A word-for-word printout of the listing below is needed.
--- START ---
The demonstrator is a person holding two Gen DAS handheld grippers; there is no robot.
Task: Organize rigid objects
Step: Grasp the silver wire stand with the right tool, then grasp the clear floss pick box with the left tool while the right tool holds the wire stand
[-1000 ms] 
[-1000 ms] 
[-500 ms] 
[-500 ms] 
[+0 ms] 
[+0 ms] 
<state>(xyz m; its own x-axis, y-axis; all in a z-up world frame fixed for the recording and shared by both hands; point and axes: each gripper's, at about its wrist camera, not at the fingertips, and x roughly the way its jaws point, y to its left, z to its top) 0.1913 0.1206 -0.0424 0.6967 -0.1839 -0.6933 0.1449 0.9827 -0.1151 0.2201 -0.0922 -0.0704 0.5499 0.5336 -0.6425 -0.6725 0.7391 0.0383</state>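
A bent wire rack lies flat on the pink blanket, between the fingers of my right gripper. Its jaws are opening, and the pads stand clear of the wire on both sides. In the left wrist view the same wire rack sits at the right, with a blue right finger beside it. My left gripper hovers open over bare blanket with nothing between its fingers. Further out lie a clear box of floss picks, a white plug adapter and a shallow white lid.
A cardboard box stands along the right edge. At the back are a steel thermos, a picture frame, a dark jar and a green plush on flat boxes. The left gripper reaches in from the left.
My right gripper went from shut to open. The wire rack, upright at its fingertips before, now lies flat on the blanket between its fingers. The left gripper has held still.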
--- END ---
RESULT OF THIS EXERCISE —
The demonstrator is a person holding two Gen DAS handheld grippers; there is no robot.
Task: Organize rigid objects
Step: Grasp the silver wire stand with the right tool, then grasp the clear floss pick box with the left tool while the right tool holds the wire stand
[-1000 ms] 
[-1000 ms] 
[-500 ms] 
[-500 ms] 
[+0 ms] 
[+0 ms] 
<state>(xyz m; its own x-axis, y-axis; all in a z-up world frame fixed for the recording and shared by both hands; point and axes: each gripper's, at about its wrist camera, not at the fingertips, and x roughly the way its jaws point, y to its left, z to its top) 0.1913 0.1206 -0.0424 0.6967 -0.1839 -0.6933 0.1449 0.9827 -0.1151 0.2201 -0.0922 -0.0704 0.5499 0.5336 -0.6425 -0.6725 0.7391 0.0383</state>
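A bent wire rack lies flat on the pink blanket, between the fingers of my right gripper. Its jaws are opening, and the pads stand clear of the wire on both sides. In the left wrist view the same wire rack sits at the right, with a blue right finger beside it. My left gripper hovers open over bare blanket with nothing between its fingers. Further out lie a clear box of floss picks, a white plug adapter and a shallow white lid.
A cardboard box stands along the right edge. At the back are a steel thermos, a picture frame, a dark jar and a green plush on flat boxes. The left gripper reaches in from the left.
My right gripper went from shut to open. The wire rack, upright at its fingertips before, now lies flat on the blanket between its fingers. The left gripper has held still.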

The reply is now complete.